Cakka pun mulai membuka suara kembali.
“Temenin
gue jalan-jalan ke taman.”
“HAH?!”
“Ayooo!!!”
Ify
hanya pasrah saat tangannya ditarik keluar Mall oleh Cakka. Mereka pun naik
taksi untuk menuju ke taman.
Sesampainya,
Cakka—dengan tanpa dosa—menarik tangan Ify lagi untuk membeli balon. Wajah Ify
yang terheran kini semakin heran menyaksikan kelakuan Cakka. Untuk apa pemuda
itu membeli balon?
“Buat
apa sih?” tanya Ify penasaran.
“Nih
yang biru muda buat elo. Yang putih buat gue,” ujar Cakka menyodorkan balon
berwarna balon biru muda pada Ify.
Gadis
itu hanya menerimanya.
“Kita
lepasin sama-sama ya,” koor Cakka.
Ify yang
bingung hanya bisa mengangguk. “1... 2... 3...”
Dua
balon berwarna biru muda dan putih itu pun terlepas secara bersamaan. Terbang
tinggi menghiasi langit sore yang mulai kehilangan warna birunya. Namun, ada
sesuatu yang mengganggu penglihatan Ify. Sebuah kertas yang terjatuh menimpa
dirinya.
“Ini
apaan?” tanya Ify.
Gadis
itu mulai membaca tulisan di kertas tersebut.
Langit,
sampaikan ke gadis yang sekarang membaca surat ini. Aku cinta sama dia.
Melebihi luasnya engkau.
Cakka
Ify
terkesiap saat membacanya. Dia menoleh ke arah pemuda yang kini mengulum senyum
ke arahnya. “Lo...”
“Awalnya
gue ragu apa benangnya bisa putus sesuai yang gue inginkan. Soalnya, cuma pakai
feeling. Eh ternyata nggak cuma putus
tapi juga sampai ke tangan yang tepat,” ceplos Cakka tanpa memudarkan
senyumnya.
“Ini...”
Gadis
itu sama sekali tak dapat menyelesaikan kalimatnya. Dia menatap haru ke arah
Cakka. Tak urung, senyumnya merekah juga.
“Wah
kayaknya gue lupa nanyain ke langit apa dia mau jadi pacar gue atau enggak,”
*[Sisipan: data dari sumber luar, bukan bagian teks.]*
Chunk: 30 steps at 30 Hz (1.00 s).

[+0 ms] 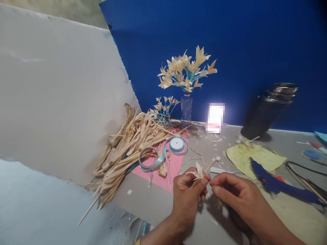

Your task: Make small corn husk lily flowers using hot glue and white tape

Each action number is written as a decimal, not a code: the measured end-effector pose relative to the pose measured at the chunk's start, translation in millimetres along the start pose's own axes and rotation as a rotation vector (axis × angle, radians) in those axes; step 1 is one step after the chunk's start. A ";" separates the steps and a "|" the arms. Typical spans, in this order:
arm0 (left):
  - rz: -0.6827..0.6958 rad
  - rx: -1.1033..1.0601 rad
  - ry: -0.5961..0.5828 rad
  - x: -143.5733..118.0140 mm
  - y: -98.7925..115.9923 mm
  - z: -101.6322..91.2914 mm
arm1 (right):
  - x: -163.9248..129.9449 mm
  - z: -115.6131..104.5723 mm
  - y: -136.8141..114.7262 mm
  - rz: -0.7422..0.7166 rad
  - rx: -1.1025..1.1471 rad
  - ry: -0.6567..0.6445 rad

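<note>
Between the thumb and fingers of my left hand (187, 195) is a small pale husk flower (198, 173), its pointed petals turned up. My right hand (233, 192) is pinched close beside it, thumb against forefinger, at the flower's base. What those right fingertips hold is too small to make out. Both hands are just above the grey table. A roll of light blue ribbon (176, 144) and a loose ribbon loop (149, 166) lie beyond my left hand on a pink sheet (176, 172).
Dried corn husks (120, 149) are heaped at the left. Husk flowers (187, 68) stand in a glass vase (186, 107) at the back. A dark flask (265, 112), a blue glue gun (278, 185) and yellow paper (237, 156) are at the right. Husk scraps litter the table.
</note>
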<state>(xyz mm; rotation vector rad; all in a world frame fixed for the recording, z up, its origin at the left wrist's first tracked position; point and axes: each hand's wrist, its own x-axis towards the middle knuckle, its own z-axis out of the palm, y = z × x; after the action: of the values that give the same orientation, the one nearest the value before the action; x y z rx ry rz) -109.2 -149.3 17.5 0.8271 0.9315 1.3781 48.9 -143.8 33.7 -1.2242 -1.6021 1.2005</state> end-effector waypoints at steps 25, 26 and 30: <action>-0.018 -0.039 -0.050 -2.8 0.2 3.6 | -1.8 10.6 7.7 0.058 0.175 -0.022; -0.015 -0.032 -0.049 -2.8 -0.2 3.4 | -2.1 10.8 9.0 0.073 0.203 -0.023; 0.023 -0.008 -0.028 -3.9 -1.7 2.7 | -0.3 9.7 14.8 0.131 0.302 -0.051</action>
<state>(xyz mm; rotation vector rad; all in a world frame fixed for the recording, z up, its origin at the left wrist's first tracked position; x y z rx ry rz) -105.9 -153.1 17.4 0.8518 0.8968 1.3860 43.4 -144.9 17.0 -1.1218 -1.3322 1.5062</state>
celetu Cakka sambil menggaruk tengkuknya yang tidak gatal sama sekali.
Ify
terkikik geli. “Kata sang langit, dia mau,” ujarnya.
Entah
siapa yang memulai, tiba-tiba mereka sudah berpelukan di bawah langit sore.
Membuat orang-orang yang berlalu lalang melirik iri sekaligus harus
berpura-pura tak melihat.
‘Dan itu adalah memori yang tak akan pernah
hilang dari ingatanku. Di mana seorang most wanted resmi menyandang gelar
sebagai kekasih cewek jadi-jadian. I love you, Ify.’